[WHAT THE EXERCISE ASKS]: Give back the lines below verbatim, omitting all pictures.

[RAW DATA]:
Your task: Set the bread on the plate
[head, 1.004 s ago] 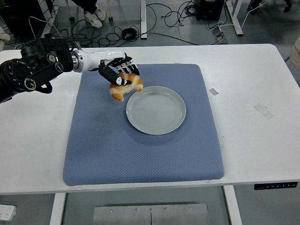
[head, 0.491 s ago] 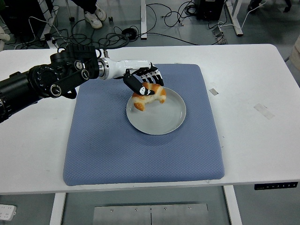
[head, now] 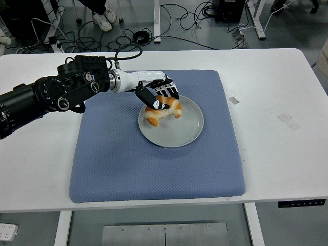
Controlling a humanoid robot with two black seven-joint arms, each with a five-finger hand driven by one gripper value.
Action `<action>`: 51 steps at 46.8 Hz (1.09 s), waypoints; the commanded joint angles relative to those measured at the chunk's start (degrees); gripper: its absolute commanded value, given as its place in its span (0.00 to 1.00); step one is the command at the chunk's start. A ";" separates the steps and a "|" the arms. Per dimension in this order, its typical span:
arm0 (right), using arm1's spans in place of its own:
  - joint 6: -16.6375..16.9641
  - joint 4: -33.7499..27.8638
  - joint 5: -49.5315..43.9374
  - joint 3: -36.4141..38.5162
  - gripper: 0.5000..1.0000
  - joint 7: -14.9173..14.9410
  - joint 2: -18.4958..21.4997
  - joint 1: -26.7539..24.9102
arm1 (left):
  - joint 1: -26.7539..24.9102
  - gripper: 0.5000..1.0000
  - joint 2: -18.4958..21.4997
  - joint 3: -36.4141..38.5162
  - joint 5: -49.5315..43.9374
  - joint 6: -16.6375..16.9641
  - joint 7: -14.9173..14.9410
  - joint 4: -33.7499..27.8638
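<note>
Head view: the golden-brown, crescent-shaped bread point(head: 163, 110) is seen over the round, pale grey-green plate point(head: 179, 130), in the plate's ten o'clock part, and appears to rest on or just above its surface; contact cannot be confirmed. The bread is gripped from above by the black-and-white five-fingered left hand point(head: 158, 95), whose fingers are curled over its top. Relative to the hand, the bread lies directly beneath, toward five o'clock. Its long axis is judged to run from eight o'clock to two o'clock. The plate is carried on a blue quilted mat point(head: 154, 169) laid on the white tabletop point(head: 277, 154). No right hand is visible.
</note>
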 commanded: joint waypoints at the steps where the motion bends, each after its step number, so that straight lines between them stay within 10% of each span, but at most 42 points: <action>1: 0.00 0.02 0.00 0.00 1.00 0.02 0.00 0.00 | 0.34 0.35 0.01 -0.06 -0.01 0.08 -0.01 0.00; 27: 0.00 -0.07 0.00 0.00 1.00 0.02 0.00 0.00 | 0.96 0.46 0.09 -0.06 -0.01 0.26 -0.01 0.00; 51: 0.00 0.02 0.00 0.00 1.00 0.02 0.00 0.00 | 0.70 0.78 1.15 -0.24 -4.93 0.35 -0.01 0.17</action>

[ANSWER BOX]:
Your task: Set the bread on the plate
[head, 1.004 s ago] 
[head, 0.491 s ago] 
[head, now] 
Controlling a humanoid robot with two black seven-joint arms, each with a five-finger hand driven by one gripper value.
Action `<action>`: 51 steps at 46.8 Hz (1.09 s), waypoints; the commanded joint angles relative to those measured at the chunk's start (degrees); gripper: its absolute commanded value, given as its place in its span (0.00 to 1.00); step one is the command at the chunk's start. A ";" separates the steps and a "|" the arms. Per dimension in this order, its typical span:
arm0 (right), using arm1's spans in place of its own:
  - joint 6: -16.6375..16.9641
  - joint 4: -33.7499..27.8638
  - joint 5: -49.5315..43.9374
  - joint 3: -36.4141..38.5162
  - gripper: 0.5000..1.0000
  - joint 7: -14.9173..14.9410
  - joint 2: -18.4958..21.4997
  - joint 1: -26.7539..24.9102
arm1 (left):
  - joint 1: -26.7539..24.9102
  - gripper: 0.5000..1.0000
  - joint 2: -18.4958..21.4997
  - joint 3: -36.4141..38.5162
  - joint 5: -49.5315..43.9374
  - joint 6: -16.6375..16.9641
  - joint 7: -14.9173..14.9410
  - joint 4: -33.7499..27.8638
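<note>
Head view: the golden-brown, crescent-shaped bread point(head: 163, 110) is seen over the round, pale grey-green plate point(head: 179, 130), in the plate's ten o'clock part, and appears to rest on or just above its surface; contact cannot be confirmed. The bread is gripped from above by the black-and-white five-fingered left hand point(head: 158, 95), whose fingers are curled over its top. Relative to the hand, the bread lies directly beneath, toward five o'clock. Its long axis is judged to run from eight o'clock to two o'clock. The plate is carried on a blue quilted mat point(head: 154, 169) laid on the white tabletop point(head: 277, 154). No right hand is visible.
</note>
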 commanded: joint waypoints at the steps where the motion bends, each after its step number, so that straight lines between them stay within 10% of each span, but at most 42 points: <action>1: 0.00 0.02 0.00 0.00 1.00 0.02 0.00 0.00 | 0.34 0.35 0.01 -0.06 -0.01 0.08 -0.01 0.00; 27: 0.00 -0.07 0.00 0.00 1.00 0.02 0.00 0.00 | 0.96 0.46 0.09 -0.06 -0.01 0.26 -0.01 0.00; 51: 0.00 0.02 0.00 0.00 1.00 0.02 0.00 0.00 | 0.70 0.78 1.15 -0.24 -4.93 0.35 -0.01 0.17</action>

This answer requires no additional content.